- **Assignment**
Below is some data. Retype exactly the lines starting at the one with "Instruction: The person" and ending at the one with "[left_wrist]".

────────────────────────────────────────

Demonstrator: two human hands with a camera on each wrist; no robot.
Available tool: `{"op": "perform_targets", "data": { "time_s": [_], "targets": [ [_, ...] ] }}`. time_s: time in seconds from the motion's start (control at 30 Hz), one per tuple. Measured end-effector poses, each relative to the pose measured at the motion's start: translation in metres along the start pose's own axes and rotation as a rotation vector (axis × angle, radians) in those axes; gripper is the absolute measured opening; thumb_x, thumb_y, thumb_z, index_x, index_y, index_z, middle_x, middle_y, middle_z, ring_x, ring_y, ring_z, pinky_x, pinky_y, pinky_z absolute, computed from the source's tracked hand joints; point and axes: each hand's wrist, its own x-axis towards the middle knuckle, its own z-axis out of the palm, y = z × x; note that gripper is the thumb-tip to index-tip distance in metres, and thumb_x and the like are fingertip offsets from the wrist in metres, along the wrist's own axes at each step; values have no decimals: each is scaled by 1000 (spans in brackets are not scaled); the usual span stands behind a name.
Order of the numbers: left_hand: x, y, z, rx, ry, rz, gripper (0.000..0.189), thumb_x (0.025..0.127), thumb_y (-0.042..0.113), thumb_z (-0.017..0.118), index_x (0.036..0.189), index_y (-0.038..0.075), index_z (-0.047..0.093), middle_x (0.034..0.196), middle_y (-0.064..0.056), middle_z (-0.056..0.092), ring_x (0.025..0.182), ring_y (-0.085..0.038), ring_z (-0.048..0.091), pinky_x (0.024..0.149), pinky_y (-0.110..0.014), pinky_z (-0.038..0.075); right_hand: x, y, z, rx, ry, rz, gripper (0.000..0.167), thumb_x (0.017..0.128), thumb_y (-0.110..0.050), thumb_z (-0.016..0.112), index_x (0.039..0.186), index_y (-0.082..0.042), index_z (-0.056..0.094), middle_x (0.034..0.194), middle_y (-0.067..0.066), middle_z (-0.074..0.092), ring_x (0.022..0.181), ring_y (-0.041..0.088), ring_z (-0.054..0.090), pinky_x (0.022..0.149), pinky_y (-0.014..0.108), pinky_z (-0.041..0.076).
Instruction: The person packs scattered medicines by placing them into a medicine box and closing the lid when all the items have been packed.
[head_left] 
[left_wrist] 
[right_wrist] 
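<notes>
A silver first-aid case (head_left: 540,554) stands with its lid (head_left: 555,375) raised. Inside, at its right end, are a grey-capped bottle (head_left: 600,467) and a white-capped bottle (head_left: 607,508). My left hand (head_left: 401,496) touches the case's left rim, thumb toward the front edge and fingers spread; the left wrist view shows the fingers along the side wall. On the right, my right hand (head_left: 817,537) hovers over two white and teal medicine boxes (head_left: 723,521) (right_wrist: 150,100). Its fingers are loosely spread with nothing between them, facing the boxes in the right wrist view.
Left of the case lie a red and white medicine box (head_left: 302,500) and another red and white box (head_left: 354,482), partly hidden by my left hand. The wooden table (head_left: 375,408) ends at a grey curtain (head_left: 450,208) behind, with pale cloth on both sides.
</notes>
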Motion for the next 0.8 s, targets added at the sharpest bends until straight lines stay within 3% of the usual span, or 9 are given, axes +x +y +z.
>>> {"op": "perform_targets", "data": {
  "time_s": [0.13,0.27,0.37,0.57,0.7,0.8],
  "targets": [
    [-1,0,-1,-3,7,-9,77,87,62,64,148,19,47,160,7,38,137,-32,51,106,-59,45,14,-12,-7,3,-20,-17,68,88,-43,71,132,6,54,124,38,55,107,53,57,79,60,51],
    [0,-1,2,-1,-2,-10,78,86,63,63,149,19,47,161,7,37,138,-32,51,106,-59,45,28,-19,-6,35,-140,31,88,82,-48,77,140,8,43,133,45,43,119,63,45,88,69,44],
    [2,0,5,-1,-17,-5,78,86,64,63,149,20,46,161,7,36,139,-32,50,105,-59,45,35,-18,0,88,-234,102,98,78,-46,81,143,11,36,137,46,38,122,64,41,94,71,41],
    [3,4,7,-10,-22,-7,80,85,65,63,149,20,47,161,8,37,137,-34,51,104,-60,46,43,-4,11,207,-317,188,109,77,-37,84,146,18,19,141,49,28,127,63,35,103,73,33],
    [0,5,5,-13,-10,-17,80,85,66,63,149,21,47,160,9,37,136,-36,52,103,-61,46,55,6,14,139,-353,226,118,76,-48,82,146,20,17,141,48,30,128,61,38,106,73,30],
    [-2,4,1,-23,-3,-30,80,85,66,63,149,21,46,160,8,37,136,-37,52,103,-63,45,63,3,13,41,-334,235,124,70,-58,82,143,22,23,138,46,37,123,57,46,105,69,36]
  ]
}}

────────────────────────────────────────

- **Output of the exercise**
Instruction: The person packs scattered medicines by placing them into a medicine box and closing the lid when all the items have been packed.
[head_left] 
[left_wrist] 

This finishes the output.